Cependant, à l’appui de sa requête d’appel, le procureur de la République de [Localité 6] verse au dossier :
— un extrait de décision pénale montrant que [W] [C] a été condamné par jugement contradictoire à signifier par le tribunal correctionnel de Grenoble le 4 février 2025 à 6 mois d’emprisonnement avec sursis pour des faits de vol le 9 août 2024 ;
— un extrait de décision pénale montrant que [W] [C] a été condamné par jugement contradictoire à signifier par le tribunal correctionnel de Grenoble le 6 février 2025 à 6 mois d’emprisonnement avec sursis pour des faits de vol en réunion, port d’arme de catégorie [5] et usage de stupéfiants le 17 décembre 2024 ;
— un extrait de décision pénale montrant que [W] [C] a été condamné par jugement contradictoire à signifier par le tribunal correctionnel de Grenoble le 2 avril 2025 à 3 mois d’emprisonnement avec sursis pour des faits de vol aggravé le 15 novembre 2024;
— un extrait de décision pénale montrant que [W] [C] a été condamné par jugement contradictoire à signifier par le tribunal correctionnel de Grenoble le 27 juin 2025 à 6 mois d’emprisonnement avec sursis pour des faits de vol avec destruction ou dégradation et recel de bien provenant d’un vol les 24 et 26 janvier 2025 ;
— un extrait du logiciel Cassiopée montrant que [W] [C] a été convoqué devant le tribunal correctionnel de Grenoble pour vol en réunion et port d’arme de catégorie [5] mais que l’affaire a été renvoyée au 2 juillet 2026.

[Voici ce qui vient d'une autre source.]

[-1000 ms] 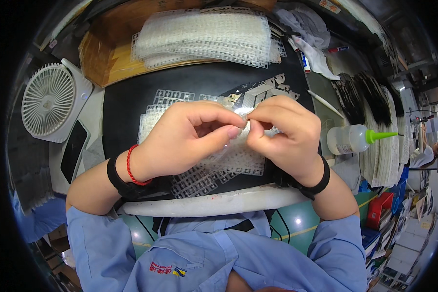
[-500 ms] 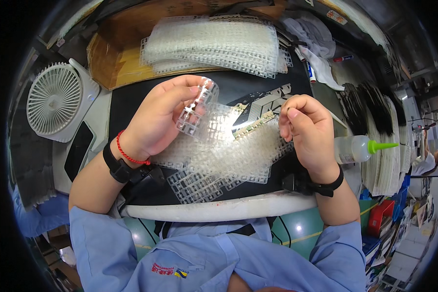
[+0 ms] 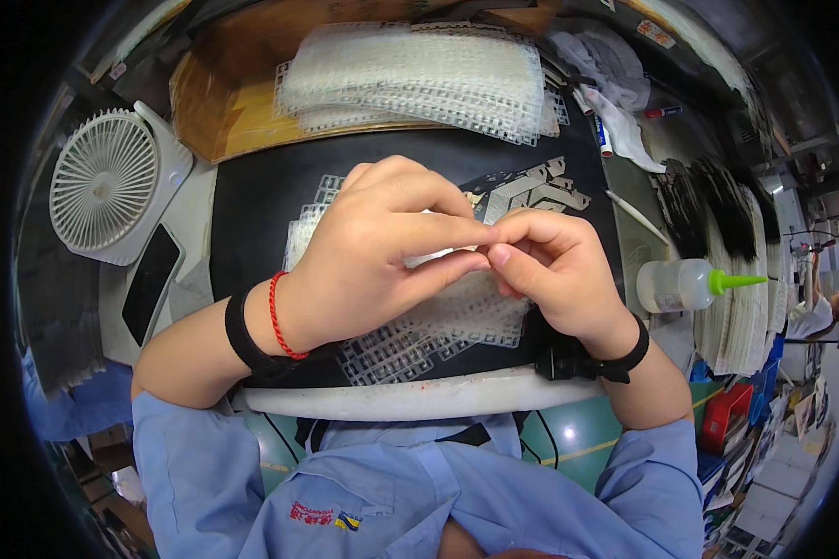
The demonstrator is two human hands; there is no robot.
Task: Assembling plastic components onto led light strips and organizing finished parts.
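Note:
My left hand (image 3: 373, 247) and my right hand (image 3: 559, 270) meet over the middle of the dark mat. Thumbs and forefingers are pinched together, tip to tip. Whatever lies between the fingertips is too small or too hidden to name. Beneath them are clear plastic sheets with rows of small square cells (image 3: 475, 321), overlapping at angles and partly covered by my hands. Just beyond my right hand lie flat grey patterned strips (image 3: 531, 194) with notched ends.
A tall stack of similar clear sheets (image 3: 410, 79) rests in a cardboard tray (image 3: 242, 126) at the back. On the left stand a white fan (image 3: 107, 186) and a dark phone (image 3: 149, 284). To the right are a white pen (image 3: 636, 216), a green-nozzled bottle (image 3: 680, 284) and stacked strips (image 3: 727, 289).
My left hand has swung right to meet my right hand, which moved slightly left. The curled clear plastic sheet that my left hand held no longer shows in it.

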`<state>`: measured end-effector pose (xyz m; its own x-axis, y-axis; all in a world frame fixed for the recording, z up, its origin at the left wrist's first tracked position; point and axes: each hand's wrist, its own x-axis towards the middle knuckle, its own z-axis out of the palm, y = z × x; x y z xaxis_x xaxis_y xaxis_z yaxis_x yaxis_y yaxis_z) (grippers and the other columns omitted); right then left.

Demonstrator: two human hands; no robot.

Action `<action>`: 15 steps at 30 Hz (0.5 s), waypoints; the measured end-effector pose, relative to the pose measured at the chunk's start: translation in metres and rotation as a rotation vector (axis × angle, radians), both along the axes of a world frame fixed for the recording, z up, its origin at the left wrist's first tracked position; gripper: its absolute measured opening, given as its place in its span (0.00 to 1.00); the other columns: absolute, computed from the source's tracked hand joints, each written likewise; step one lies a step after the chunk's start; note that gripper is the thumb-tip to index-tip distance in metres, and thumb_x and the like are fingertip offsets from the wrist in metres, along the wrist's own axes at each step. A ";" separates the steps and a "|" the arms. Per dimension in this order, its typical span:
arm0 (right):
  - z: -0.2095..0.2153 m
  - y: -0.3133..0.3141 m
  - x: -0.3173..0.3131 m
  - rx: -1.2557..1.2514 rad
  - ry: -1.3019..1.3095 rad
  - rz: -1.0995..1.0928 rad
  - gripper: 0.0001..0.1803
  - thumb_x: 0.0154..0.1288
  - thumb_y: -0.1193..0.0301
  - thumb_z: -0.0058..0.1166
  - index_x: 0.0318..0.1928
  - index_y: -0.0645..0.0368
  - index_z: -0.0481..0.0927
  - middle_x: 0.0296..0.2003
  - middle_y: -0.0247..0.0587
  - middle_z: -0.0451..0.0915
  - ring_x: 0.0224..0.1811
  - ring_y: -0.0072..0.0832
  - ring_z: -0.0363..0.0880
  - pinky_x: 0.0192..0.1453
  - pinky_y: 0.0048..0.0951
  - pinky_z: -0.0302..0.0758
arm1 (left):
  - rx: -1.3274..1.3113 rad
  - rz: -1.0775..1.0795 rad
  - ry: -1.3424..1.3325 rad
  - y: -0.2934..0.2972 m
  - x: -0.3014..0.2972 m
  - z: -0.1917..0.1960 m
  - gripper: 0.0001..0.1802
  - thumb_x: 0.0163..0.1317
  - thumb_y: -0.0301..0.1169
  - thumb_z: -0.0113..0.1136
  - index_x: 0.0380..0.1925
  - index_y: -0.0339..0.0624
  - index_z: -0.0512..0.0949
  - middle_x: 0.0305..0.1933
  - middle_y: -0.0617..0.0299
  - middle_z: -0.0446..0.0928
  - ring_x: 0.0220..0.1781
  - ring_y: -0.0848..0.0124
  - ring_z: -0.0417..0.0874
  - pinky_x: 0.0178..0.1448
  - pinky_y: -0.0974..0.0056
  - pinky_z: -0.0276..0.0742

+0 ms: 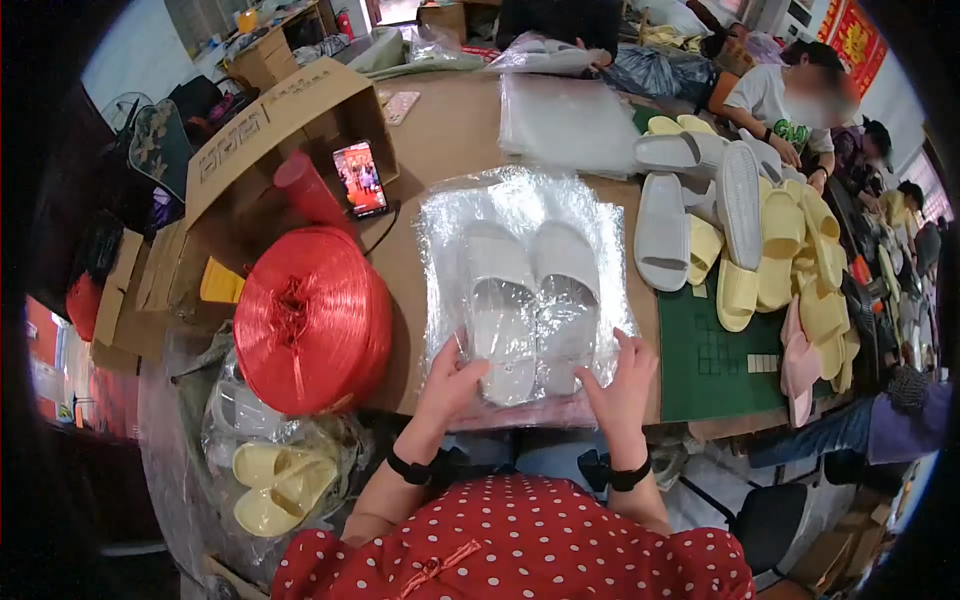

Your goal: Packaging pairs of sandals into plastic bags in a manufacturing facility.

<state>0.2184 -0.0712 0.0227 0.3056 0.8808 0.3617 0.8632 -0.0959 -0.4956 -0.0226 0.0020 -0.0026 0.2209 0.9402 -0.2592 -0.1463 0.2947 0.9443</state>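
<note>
Two slippers [490,255] lay bagged on the tabletop [408,245] | between and ahead of my left fingers [466,374] and right fingers [598,391], equally near | long axes ran away from me | grip: couldn't tell

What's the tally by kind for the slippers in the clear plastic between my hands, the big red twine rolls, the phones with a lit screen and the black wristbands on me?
Pale grey slippers, between left hand and right hand: 2
Big red twine roll: 1
Lit phone: 1
Black wristbands: 2
Total: 6
</note>
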 end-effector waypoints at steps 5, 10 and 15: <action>0.000 -0.006 0.003 0.123 0.125 0.029 0.46 0.50 0.62 0.74 0.66 0.65 0.64 0.53 0.52 0.71 0.53 0.45 0.70 0.58 0.44 0.69 | -0.126 -0.028 -0.417 -0.010 -0.002 0.017 0.35 0.56 0.20 0.53 0.68 0.32 0.63 0.57 0.52 0.77 0.55 0.66 0.81 0.61 0.62 0.76; -0.018 -0.009 0.009 -0.237 0.923 0.228 0.36 0.57 0.72 0.69 0.64 0.65 0.67 0.54 0.43 0.78 0.45 0.26 0.78 0.52 0.27 0.75 | -0.099 -0.024 -0.554 -0.042 -0.012 0.028 0.41 0.55 0.21 0.55 0.72 0.35 0.57 0.64 0.50 0.72 0.63 0.62 0.76 0.64 0.59 0.75; -0.033 -0.028 -0.037 0.236 0.702 0.204 0.35 0.60 0.77 0.64 0.64 0.70 0.60 0.60 0.49 0.69 0.58 0.32 0.73 0.61 0.31 0.72 | 0.104 -0.106 -0.257 -0.072 0.000 0.010 0.48 0.61 0.28 0.67 0.75 0.37 0.48 0.69 0.54 0.65 0.66 0.67 0.70 0.70 0.60 0.68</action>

Il résulte de ces éléments que l’ensemble de ces condamnations très récentes, pour des faits délictueux récents et réitérés sur une courte période, attestent d’un ancrage prégnant dans un comportement délinquant qui demeure actuel.
Aussi le comportement de [W] [C] doit-il être considéré comme constitutif d’une menace sérieuse et actuelle à l’ordre public, critère formulé de manière autonome par l’article L.742-5 du CESEDA qui justifie la prolongation de la mesure de rétention administrative pour une troisième prolongation.
En conséquence, l’ordonnance entreprise sera infirmée et il convient de faire droit à la requête en prolongation de la rétention administrative.
PAR CES MOTIFS
Déclarons recevable l’appel formé par le ministère public,
Infirmons en toutes ses dispositions l’ordonnance déférée et statuant à nouveau,
Ordonnons la prolongation de la rétention de [W] [C] dans les locaux du centre de rétention administrative de [Localité 6] pour une durée de quinze jours.